Judge Anderson did not allow Sandusky to claim entrapment based on the public statements of President Barack Obama and Attorney General Eric Holder about medical marijuana.

Throughout his first campaign, Obama had said he wouldn’t use federal resources to circumvent state laws about medical marijuana. During a 2009 press conference, Holder followed up on that promise, saying that federal raids on medical marijuana dispensaries would end unless the shops violated both state and federal law.

Sabet defended Obama to HuffPost, saying the administration is “not going after the 2 percent with cancer or the so-called 90 percent with back pain. They’re going after the large distributors only.”

But Angell said that is still inconsistent with Obama’s promise to stay away from states where pot is legal.

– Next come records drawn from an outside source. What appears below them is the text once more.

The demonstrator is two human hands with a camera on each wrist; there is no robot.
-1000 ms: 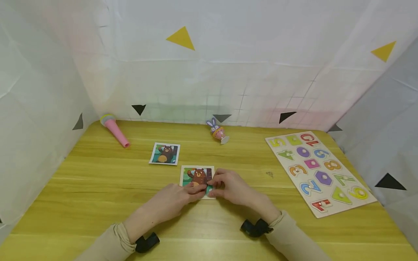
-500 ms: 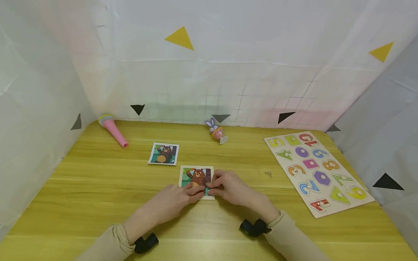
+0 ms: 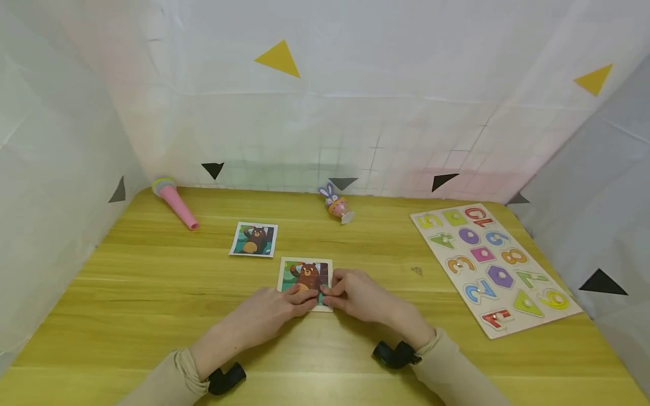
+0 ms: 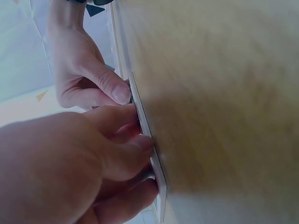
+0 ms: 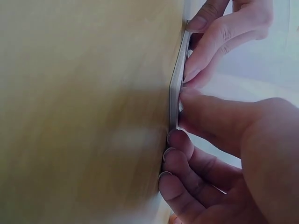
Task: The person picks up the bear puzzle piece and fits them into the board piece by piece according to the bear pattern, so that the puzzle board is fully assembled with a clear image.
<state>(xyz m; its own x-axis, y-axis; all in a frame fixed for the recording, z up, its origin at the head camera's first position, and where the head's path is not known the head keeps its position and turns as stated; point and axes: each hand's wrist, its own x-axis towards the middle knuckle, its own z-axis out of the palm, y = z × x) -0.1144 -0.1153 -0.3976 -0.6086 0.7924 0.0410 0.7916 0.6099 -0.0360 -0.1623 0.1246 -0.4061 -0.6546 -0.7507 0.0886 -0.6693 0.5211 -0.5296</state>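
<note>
A square bear jigsaw puzzle (image 3: 306,273) with a pale rim lies flat on the table between both hands. My left hand (image 3: 269,310) reaches over its lower edge, the fingertips pressing on the lower middle of the picture. At the lower right part, my right hand (image 3: 358,296) presses with thumb and index fingertips near the rim. In the right wrist view its thumb lies on the puzzle board (image 5: 174,100), while other fingertips (image 5: 173,186) rest on the table beside the board's corner. The covered lower part of the picture is hidden.
A matching bear picture card (image 3: 254,239) lies behind and left of the puzzle. Farther back are a pink toy microphone (image 3: 178,206) and a small rabbit figure (image 3: 337,206). A number-and-shape peg board (image 3: 495,270) lies at the right. White sheeting (image 3: 386,113) encloses the table.
My right fingers have slid slightly down and outward, toward the puzzle's right rim, uncovering more of its right side. The left hand has stayed in place. The view has shifted slightly.
</note>
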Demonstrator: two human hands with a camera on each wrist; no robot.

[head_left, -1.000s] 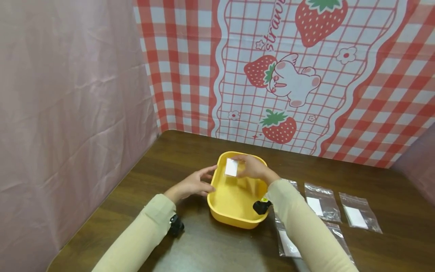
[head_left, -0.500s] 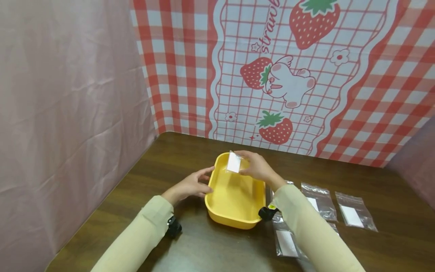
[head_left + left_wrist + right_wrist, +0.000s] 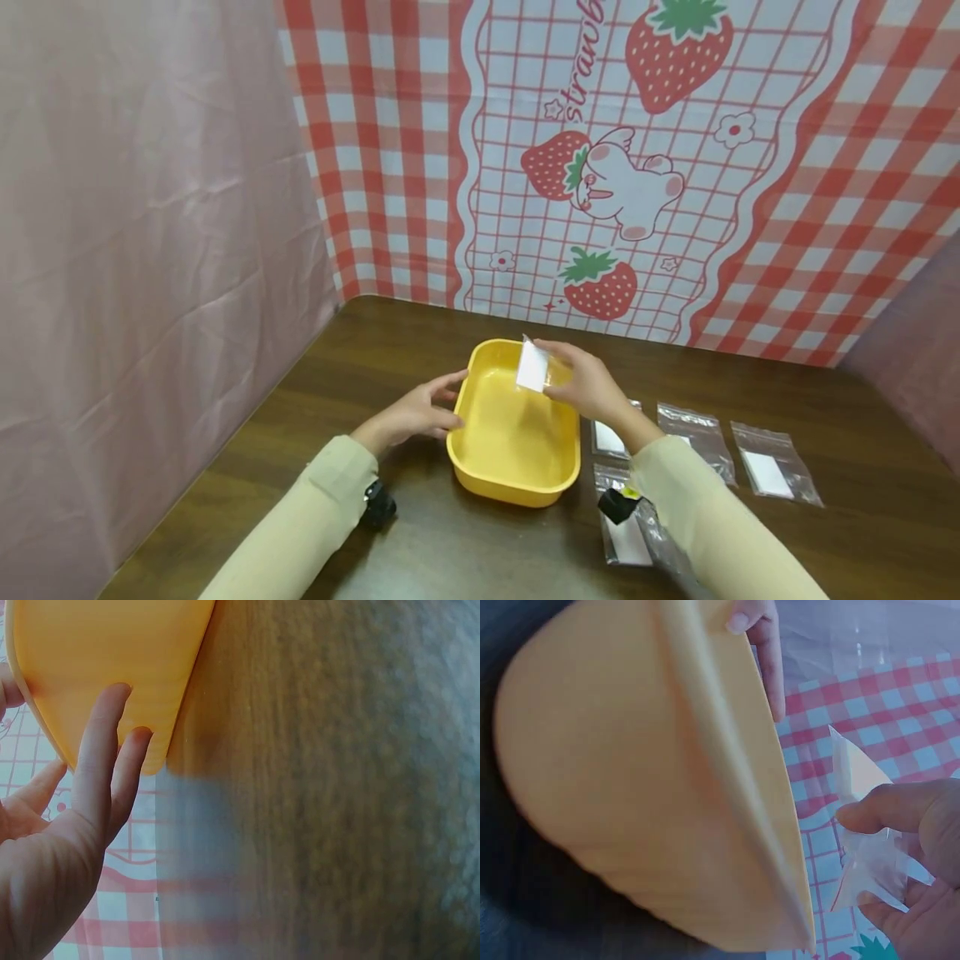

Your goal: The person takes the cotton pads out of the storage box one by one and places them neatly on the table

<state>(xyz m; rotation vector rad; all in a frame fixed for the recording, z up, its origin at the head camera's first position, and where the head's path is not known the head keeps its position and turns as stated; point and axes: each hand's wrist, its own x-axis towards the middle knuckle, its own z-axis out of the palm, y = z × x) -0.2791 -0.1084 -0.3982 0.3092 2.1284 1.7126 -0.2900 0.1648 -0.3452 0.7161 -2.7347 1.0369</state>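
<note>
A yellow plastic tub (image 3: pixel 513 490) stands on the table. My left hand (image 3: pixel 411 415) holds its left side, with digits over the rim and others spread along the outer wall in the left wrist view. Over the tub's back right part, my right hand (image 3: pixel 591 387) pinches a small clear zip bag (image 3: pixel 532 367) with a white card-like piece in it. In the right wrist view this bag (image 3: pixel 870 862) is between thumb and fingers, above the rim and apart from the tub. The tub's visible floor shows nothing lying on it.
Several clear zip bags with white pieces lie right of the tub, among them a far-right bag (image 3: pixel 772 471), one beside it (image 3: pixel 701 429) and a nearer bag (image 3: pixel 627 537), partly under my right arm. A checked strawberry cloth (image 3: pixel 390 167) hangs behind the table, a pink curtain (image 3: pixel 150 250) at left.
My right hand has lifted slightly and shifted right across the tub with the zip bag. The left hand stays at the tub's left side. The head view has shifted slightly.
</note>
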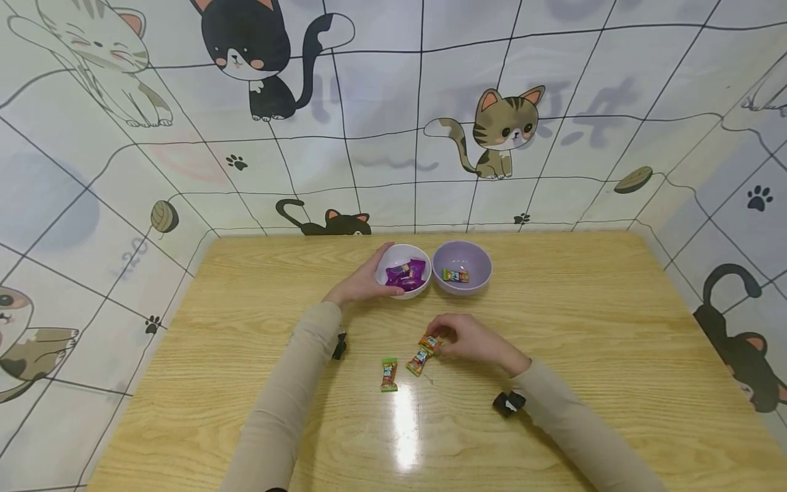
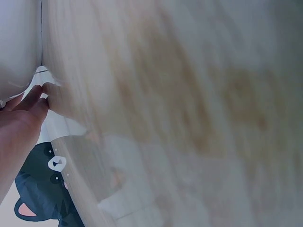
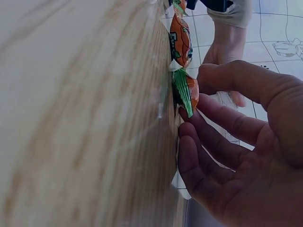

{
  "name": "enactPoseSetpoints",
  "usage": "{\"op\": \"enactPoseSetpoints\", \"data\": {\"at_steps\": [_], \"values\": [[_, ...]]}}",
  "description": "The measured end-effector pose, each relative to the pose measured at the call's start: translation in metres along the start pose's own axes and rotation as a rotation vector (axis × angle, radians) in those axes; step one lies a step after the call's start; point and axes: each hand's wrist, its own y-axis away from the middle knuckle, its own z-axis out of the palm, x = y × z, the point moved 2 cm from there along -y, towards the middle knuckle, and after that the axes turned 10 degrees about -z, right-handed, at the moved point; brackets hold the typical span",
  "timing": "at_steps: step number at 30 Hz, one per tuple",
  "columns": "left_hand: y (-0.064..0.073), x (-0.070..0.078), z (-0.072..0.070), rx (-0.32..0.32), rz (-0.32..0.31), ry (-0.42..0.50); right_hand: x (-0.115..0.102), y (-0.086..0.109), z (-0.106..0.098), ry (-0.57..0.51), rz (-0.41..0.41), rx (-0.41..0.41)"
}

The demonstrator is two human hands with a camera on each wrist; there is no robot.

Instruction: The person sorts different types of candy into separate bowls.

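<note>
In the head view my left hand grips the white bowl by its left side, thumb at the near rim and fingers around the far side. Several purple-wrapped candies lie inside it. My right hand pinches an orange-and-green wrapped candy at the table between thumb and forefinger. Against that one lies a second orange candy, and a third candy sits apart to the left. The right wrist view shows thumb and fingertips at the wrapper's green end.
A lavender bowl stands right beside the white one, with one orange-and-green candy in it. Both are near the back edge of the wooden table. Behind rises a cat-printed backdrop.
</note>
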Motion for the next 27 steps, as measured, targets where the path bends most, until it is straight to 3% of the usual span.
{"op": "enactPoseSetpoints", "data": {"at_steps": [6, 13, 14, 27], "values": [[0.016, 0.021, -0.003, -0.029, -0.001, 0.03, 0.0, -0.004, 0.003, 0.024, -0.026, -0.002], [-0.001, -0.002, 0.0, 0.013, 0.001, -0.019, -0.001, -0.005, 0.002, 0.024, -0.034, -0.018], [0.002, 0.003, -0.001, 0.008, -0.001, -0.016, -0.001, -0.005, 0.002, 0.019, -0.027, -0.019], [-0.003, -0.004, 0.001, 0.017, -0.021, -0.018, 0.003, -0.007, 0.001, 0.06, -0.032, -0.017]]}}
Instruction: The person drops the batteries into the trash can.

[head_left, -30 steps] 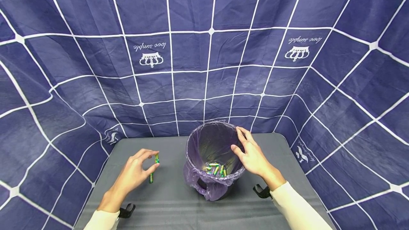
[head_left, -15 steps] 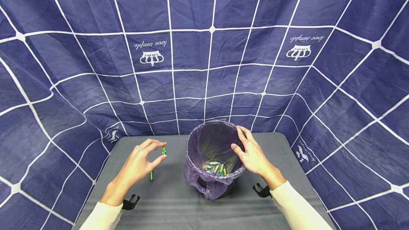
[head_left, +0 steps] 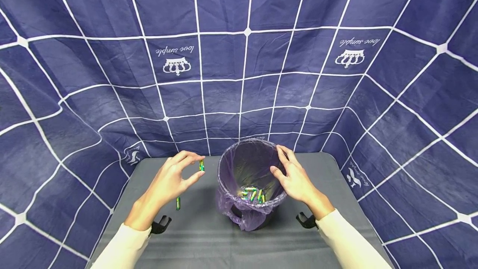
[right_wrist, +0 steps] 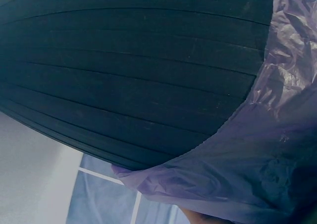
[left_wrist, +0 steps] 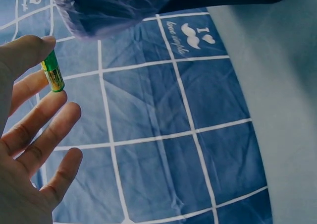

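Note:
In the head view my left hand pinches a small green and gold battery upright between thumb and fingertips, left of the bin. The left wrist view shows this battery held between thumb and fingers, the little finger free. My right hand grips the right rim of a dark trash can, its thumb over the opening. A purple plastic bag lines the can and hangs over its rim. Several batteries lie at the bottom inside. In the right wrist view the can's ribbed wall hides most of the hand.
Another green battery lies on the grey table, below and beside my left hand. Blue cloth with white grid lines encloses the back and sides. Black wrist mounts stick out from both wrists.
My left hand has moved right and away from me, carrying the battery off the table area toward the can. My right hand and the can have stayed in place.

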Available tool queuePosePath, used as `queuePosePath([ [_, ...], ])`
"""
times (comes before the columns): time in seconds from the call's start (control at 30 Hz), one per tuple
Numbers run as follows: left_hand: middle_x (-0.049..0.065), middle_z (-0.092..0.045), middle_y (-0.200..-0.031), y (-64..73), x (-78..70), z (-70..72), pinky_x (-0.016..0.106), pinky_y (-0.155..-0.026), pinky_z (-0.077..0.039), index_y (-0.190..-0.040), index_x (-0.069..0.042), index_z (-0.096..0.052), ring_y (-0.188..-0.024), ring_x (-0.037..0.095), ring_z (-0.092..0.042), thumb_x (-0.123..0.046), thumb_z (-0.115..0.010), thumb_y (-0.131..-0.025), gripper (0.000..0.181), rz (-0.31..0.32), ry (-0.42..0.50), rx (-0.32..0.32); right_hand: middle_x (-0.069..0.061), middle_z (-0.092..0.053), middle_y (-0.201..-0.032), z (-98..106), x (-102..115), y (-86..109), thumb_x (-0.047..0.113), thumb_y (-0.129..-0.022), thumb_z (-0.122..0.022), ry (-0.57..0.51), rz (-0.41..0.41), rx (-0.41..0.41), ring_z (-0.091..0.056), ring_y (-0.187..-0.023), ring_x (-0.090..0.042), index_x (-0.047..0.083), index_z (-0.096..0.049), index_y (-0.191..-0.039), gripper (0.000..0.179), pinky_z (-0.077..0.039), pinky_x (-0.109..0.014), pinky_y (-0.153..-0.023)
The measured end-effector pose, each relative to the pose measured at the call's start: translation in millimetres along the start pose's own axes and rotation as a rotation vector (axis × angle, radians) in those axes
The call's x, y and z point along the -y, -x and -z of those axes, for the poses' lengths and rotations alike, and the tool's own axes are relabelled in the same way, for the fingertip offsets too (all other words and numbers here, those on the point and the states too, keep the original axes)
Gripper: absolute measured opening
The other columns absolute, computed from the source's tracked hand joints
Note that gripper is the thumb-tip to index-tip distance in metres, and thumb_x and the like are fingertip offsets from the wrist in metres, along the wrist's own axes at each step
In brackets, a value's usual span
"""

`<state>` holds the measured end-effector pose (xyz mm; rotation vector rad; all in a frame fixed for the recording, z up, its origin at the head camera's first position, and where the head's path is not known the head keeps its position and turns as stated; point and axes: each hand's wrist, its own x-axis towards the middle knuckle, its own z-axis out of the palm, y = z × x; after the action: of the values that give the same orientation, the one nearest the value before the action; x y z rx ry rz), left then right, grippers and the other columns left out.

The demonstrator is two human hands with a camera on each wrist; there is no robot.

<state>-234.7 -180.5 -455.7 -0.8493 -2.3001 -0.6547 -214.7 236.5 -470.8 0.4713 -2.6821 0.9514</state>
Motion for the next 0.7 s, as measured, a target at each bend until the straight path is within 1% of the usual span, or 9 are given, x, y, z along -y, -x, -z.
queuePosePath([
  [0.23, -0.001, -0.083, -0.125, -14.7, -11.5, 1.6, 0.049, -0.089, -0.059, -0.128, -0.018, -0.087, -0.112, 0.023, -0.084, -0.021, -0.103, -0.089, 0.042, -0.008, 0.026, 0.01, -0.023, -0.038, -0.186, 1, 0, -0.7, 0.029, -0.116, -0.067, 0.001, -0.007, 0.006, -0.049, -0.168, -0.051, -0.007, -0.038, -0.177, 0.077, -0.043, -0.071, -0.134],
  [0.37, -0.001, -0.082, -0.126, -24.1, -17.7, 0.7, 0.05, -0.091, -0.059, -0.13, -0.019, -0.087, -0.111, 0.021, -0.083, -0.023, -0.102, -0.091, 0.042, -0.009, 0.043, 0.03, -0.023, -0.037, -0.186, 1, 0, -0.7, 0.029, -0.115, -0.067, -0.009, -0.011, 0.007, -0.048, -0.168, -0.051, -0.007, -0.037, -0.177, 0.077, -0.042, -0.071, -0.135],
  [0.57, 0.0, -0.082, -0.125, -38.5, -24.8, -1.9, 0.053, -0.094, -0.063, -0.131, -0.018, -0.086, -0.107, 0.022, -0.083, -0.02, -0.102, -0.09, 0.044, -0.05, 0.059, 0.042, -0.024, -0.037, -0.185, 1, 1, -0.8, 0.029, -0.116, -0.067, -0.01, -0.005, 0.008, -0.048, -0.168, -0.052, -0.008, -0.037, -0.177, 0.077, -0.042, -0.071, -0.135],
  [0.7, -0.001, -0.082, -0.125, -45.5, -28.0, -2.9, 0.053, -0.093, -0.063, -0.132, -0.019, -0.086, -0.107, 0.021, -0.082, -0.022, -0.101, -0.092, 0.043, -0.064, 0.061, 0.051, -0.025, -0.039, -0.185, 0, 2, -1.0, 0.028, -0.116, -0.067, -0.007, 0.001, 0.002, -0.049, -0.167, -0.052, -0.009, -0.038, -0.176, 0.076, -0.043, -0.072, -0.134],
])
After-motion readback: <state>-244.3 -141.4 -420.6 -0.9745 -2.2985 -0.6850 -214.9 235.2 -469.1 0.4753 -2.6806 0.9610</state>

“President Obama is not only sitting by and letting this happen, but is able to keep generating great headlines by saying things like how his administration has ‘bigger fish to fry’ than marijuana users in states where it’s legal,” Angell said. “All we need is for the president to match his administration’s actions with his great rhetoric. Is that too much to ask?”

Sandusky has started a petition at whitehouse.gov to request a presidential pardon. His petition has 5,878 signatures and needs 19,122 more by Jan. 16 to reach the goal of 25,000. Sandusky’s lawyer said he will take the case to the Ninth Circuit Court of Appeals.